O presente artigo aborda o tema das mudanças na propulsão veicular, com especial destaque para a expansão da eletromobilidade, bem como desafios e oportunidades para a urgente formulação de uma política nacional relativa ao tema no Brasil. Em especial, postulamos pela solução híbrida que combina propulsão elétrica com a rota tecnológica do etanol, que nos conduziu anteriormente aos motores flex e se apresenta como uma configuração adequada ao contexto brasileiro, com potencial de adoção também em outros países relevantes no mercado automotivo. Este material é uma síntese da nota técnica publicada na 21ª Carta de Conjuntura do Observatório de Políticas Públicas, Empreendedorismo, Inovação e Conjuntura da Universidade Municipal de São Caetano do Sul (Conjuscs), disponível aqui.

O setor automotivo brasileiro possui expressiva cadeia produtiva, tanto do ponto de vista da geração de empregos, quanto do impacto econômico e nas atividades de pesquisa, desenvolvimento, engenharia e inovação. Em números, são 1,2 milhão de empregos diretos e indiretos (2020), cerca de 2,5% do PIB nacional (2019), geração de R$ 62,5 bilhões em tributos (2020), com exportação de R$ 38,5 bilhões (2021), além de R$ 2,8 bilhões em investimentos em pesquisa e desenvolvimento (2016/19), com 27 montadoras produzindo no país — o 9º maior produtor mundial de veículos e o 7º mercado consumidor (2021).

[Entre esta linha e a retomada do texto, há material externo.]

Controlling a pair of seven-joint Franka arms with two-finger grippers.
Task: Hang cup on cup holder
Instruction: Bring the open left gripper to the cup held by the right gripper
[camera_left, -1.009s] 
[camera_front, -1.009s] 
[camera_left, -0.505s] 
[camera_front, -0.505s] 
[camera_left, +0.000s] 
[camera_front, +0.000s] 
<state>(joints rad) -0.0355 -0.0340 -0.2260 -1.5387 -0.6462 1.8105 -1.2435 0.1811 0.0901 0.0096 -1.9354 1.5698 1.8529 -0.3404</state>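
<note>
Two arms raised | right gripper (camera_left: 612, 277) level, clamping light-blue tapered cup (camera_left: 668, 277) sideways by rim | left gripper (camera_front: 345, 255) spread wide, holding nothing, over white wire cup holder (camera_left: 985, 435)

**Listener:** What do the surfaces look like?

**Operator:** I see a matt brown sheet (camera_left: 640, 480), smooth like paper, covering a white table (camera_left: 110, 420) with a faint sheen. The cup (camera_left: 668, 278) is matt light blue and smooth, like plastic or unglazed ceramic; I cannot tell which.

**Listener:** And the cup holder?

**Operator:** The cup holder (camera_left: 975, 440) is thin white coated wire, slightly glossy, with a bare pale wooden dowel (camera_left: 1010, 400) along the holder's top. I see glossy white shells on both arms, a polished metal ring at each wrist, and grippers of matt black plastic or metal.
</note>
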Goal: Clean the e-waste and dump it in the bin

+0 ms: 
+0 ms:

Tais números evidenciam a importância e a preocupação com uma mudança disruptiva neste setor, que sem o devido debate com a sociedade pode impactar em toda a nossa estrutura econômica e social. Não considerar o país nas estratégias e soluções para a redução de emissões dos veículos, decreta a gradativa diminuição da produção, vindo a reduzir cada vez mais nossa importância como player no cenário mundial. Ao passo que nos tornaremos dependentes da importação de produtos que temos totais condições de fabricar no Brasil.

A defesa da sustentabilidade deve levar em conta a defesa e preservação do meio ambiente, a cultura de não poluição e novas práticas sociais.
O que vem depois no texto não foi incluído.